Transmit, Test, and Trace: Tracking COVID-19
Transmission
Since the beginning of the pandemic health officials worked to understand how COVID-19 is transmitted. Once health officials understood the need for social distancing, outbreak visualizations helped Canadians understand how COVID-19 spreads.
Outbreak visualizations were critical for maintaining public health. They easily conveyed to Canadians how quickly COVID-19 spread and emphasized the need to follow public health restrictions. Graphs like these depicted how a single case could become a serious outbreak if proper precautions were not taken.
Testing
Nasal swabs were the most common form of COVID-19 tests in Canada. Public health units created testing centres in parking lots, bus stations, and hospitals to accommodate the growing need to be tested.
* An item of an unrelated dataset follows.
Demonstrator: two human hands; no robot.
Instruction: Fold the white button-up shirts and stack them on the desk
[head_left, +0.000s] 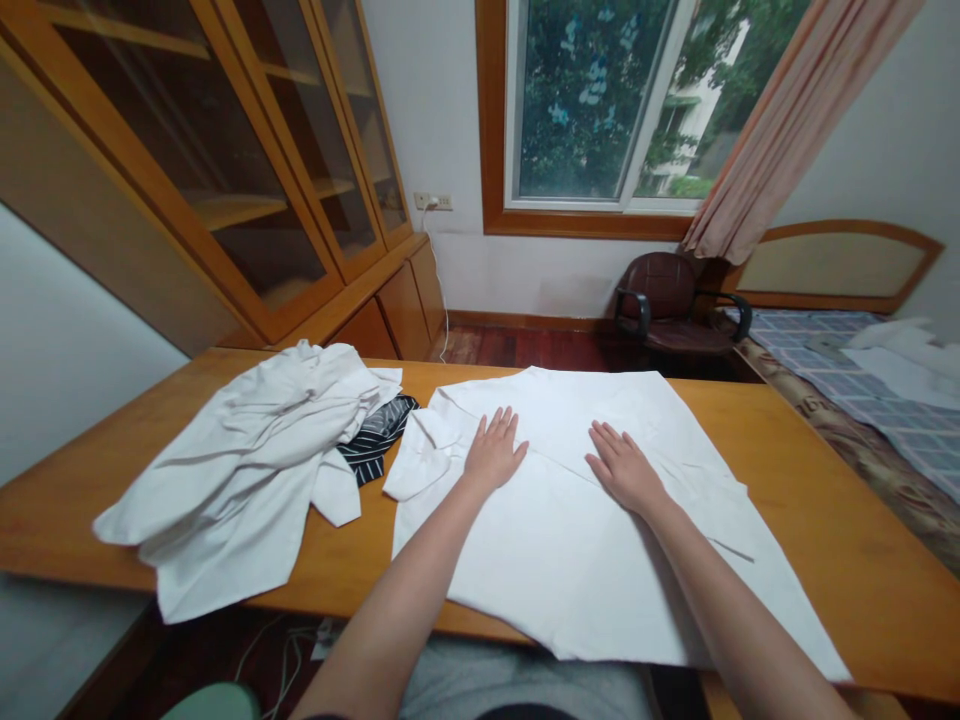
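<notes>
A white garment (540,560) lies spread over the wooden table, its lower edge hanging at the table's near side. My left hand (495,452) rests flat on its upper left part, fingers stretched out. To the right, my right hand (624,468) also presses flat on the cloth, palm down with the fingers extended. A crease runs across the fabric between the two hands. What looks like a sleeve (424,455) is folded at the garment's left edge. Neither hand grips anything.
A crumpled pile of white clothing (262,450) lies on the table (847,545) to the left, with a black striped cloth (379,435) partly under it. Beyond stand a glass-door cabinet (300,150) and a brown armchair (660,300). A bed (885,380) is at the right.
</notes>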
Testing was a critical part of the medical response to COVID-19. Without testing and tracing, transmission tracking would have been nearly impossible. Testing was the first step of maintaining public health.
Tracing
When individuals tested positive for COVID-19, it was vital to trace all the people with whom they had come in contact because they could carry the virus without symptoms. Tracing potential exposures prevented people from unknowingly spreading COVID-19 while asymptomatic. Tracking who had been exposed to COVID-19 required the cooperation of Canadians.
While testing, tracing, and transmission were crucial to understanding how COVID-19 spread, the constant information overload challenged the mental health of many Canadians.